O Senhor dos Anéis: O Retorno do Rei

Concluindo a trilogia de maior sucesso do cinema desde Star Wars, temos mais quatro horas de caminhada, batalhas, piadas ruins e homoafetividade hobbit. É o mais legal dos três filmes pois as cenas de ação e batalhas (as únicas realmente legais de toda a trilogia) estão em maior quantidade aqui. Mas isso não impede que sejamos obrigados a aguentar longas sequências do Gollum envenenando Frodo contra Sam, o amor platónico de Éowyn por Aragorn, e deste pela supostamente moribunda Arwen, e de mais cenas com as “desgraças em série” que citei no post anterior.

Mas a coisa que mais me chamou a atenção neste filme foi a infinidade de exemplos de deus ex machina, que você pode descobrir o que é, caso ainda não saiba, no Google. Alguns exemplos que lembro agora de cabeça (tem spoilers, who gives a fuck?):

1. Já sem exército nenhum para lutar contra os orcs, Aragorn subitamente lembra que existe uma civilização de espíritos amaldiçoados que esperam ser libertados para ter paz na morte. Eles fazem um acordo e ajudam os humanos na batalha, obtendo sua redenção ao final da luta.

2. Na última batalha, nos portões de Mordor, cercados por orcs, a guerra parece chegar em um final nada glorioso para os humanos. Eles vão lutando bravamente, aguentando o tranco, mas os Nazgul aparecem para piorar a situação. Seria este o fim da raça humana? Não, pois águias gigantes aparecem para duelar contra os Nazgul.

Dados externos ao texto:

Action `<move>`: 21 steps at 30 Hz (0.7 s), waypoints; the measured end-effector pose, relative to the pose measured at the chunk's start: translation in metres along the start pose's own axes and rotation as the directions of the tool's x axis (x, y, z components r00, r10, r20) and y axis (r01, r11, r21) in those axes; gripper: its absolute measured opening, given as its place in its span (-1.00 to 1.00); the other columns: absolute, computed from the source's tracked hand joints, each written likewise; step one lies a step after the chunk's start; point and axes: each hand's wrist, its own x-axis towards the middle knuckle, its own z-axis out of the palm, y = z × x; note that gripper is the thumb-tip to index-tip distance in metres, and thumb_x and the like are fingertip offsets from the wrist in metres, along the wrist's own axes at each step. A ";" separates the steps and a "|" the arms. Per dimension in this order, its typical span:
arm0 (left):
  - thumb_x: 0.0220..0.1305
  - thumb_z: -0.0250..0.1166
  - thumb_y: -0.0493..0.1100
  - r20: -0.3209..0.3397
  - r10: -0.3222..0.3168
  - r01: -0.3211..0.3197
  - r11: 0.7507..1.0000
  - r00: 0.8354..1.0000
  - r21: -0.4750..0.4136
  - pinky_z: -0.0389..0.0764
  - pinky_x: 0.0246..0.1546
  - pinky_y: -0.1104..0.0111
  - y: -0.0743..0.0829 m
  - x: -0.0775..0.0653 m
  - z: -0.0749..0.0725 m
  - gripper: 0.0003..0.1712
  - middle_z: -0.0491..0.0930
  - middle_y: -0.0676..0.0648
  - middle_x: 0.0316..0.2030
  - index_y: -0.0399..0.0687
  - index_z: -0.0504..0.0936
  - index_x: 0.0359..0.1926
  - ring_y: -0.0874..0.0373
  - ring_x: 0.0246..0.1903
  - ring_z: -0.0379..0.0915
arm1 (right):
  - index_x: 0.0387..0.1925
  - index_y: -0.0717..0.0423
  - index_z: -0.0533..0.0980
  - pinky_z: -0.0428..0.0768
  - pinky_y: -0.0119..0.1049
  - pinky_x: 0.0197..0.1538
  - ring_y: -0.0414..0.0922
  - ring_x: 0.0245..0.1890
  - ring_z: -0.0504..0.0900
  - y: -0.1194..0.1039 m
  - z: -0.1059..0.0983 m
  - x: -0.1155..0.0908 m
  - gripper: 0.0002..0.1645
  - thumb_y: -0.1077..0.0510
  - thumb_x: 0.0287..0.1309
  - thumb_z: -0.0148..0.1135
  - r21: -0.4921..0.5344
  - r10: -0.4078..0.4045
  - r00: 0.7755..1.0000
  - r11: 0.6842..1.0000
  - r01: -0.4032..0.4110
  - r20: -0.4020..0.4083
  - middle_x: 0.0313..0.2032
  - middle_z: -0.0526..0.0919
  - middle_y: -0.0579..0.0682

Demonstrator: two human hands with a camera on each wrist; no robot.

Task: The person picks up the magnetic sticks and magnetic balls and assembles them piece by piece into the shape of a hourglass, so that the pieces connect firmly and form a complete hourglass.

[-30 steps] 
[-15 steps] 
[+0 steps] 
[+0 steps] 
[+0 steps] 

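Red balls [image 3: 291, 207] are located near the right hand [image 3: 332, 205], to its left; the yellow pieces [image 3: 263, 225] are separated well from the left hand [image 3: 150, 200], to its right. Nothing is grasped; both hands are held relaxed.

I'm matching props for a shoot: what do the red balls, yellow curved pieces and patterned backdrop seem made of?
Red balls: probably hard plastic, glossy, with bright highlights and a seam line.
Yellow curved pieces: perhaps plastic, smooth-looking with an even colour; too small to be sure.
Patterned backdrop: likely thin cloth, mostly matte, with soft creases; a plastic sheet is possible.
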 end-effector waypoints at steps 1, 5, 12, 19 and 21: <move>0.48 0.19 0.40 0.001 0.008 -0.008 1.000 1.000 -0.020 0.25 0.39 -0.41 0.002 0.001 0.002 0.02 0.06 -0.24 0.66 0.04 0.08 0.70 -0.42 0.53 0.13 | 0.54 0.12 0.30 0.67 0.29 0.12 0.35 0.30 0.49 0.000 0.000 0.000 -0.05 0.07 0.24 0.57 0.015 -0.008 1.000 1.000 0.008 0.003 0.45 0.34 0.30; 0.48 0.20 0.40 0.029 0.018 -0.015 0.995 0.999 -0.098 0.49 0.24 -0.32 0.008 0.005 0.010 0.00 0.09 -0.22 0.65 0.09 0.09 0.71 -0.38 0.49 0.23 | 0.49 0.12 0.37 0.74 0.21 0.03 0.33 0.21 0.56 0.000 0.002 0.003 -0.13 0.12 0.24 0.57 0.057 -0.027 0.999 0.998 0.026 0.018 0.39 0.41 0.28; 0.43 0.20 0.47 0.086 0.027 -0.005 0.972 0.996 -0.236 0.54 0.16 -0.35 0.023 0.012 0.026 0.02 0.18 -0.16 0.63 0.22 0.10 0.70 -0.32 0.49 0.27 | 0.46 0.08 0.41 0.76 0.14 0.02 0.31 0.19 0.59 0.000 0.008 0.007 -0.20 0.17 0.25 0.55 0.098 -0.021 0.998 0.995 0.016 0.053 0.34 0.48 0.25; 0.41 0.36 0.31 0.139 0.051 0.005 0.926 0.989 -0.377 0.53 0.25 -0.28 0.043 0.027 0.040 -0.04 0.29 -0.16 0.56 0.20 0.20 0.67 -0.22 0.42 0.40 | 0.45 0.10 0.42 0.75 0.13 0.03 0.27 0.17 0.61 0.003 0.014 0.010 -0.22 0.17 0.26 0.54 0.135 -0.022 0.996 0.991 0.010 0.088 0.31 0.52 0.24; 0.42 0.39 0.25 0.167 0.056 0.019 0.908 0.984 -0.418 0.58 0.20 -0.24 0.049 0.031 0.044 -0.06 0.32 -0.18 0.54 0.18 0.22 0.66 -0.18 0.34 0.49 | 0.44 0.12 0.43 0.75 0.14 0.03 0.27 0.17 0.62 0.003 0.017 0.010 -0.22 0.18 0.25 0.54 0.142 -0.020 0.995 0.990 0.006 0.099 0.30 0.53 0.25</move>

3. Depois de quase ter sido devorado por uma aranha gigante (babaquice do caralho essa aranha, hein?), Frodo foi capturado por orcs, que tomaram todos os seus pertences. TODOS. O anel? Sam havia pego sem que as câmeras mostrassem.

4. Nesta mesma parte do filme, quando centenas de orcs estavam no local em que Frodo havia sido levado, Sam tinha que salvar seu amigo. Mas como? Oras, inventaram uma briguinha entre os orcs que exterminou quase todos eles, restando apenas dois ou três para Sam matar.

Entre outros que não lembro agora.

Não quero tirar os méritos de Tolkien, porque deve ter sido foda inventar um monte de línguas, descrever diversos lugares e criaturas e essa coisa toda. Mas apesar de toda a grandiosidade da adaptação cinematográfica, a impressão que tive é de que a história não é nada além de bobinha.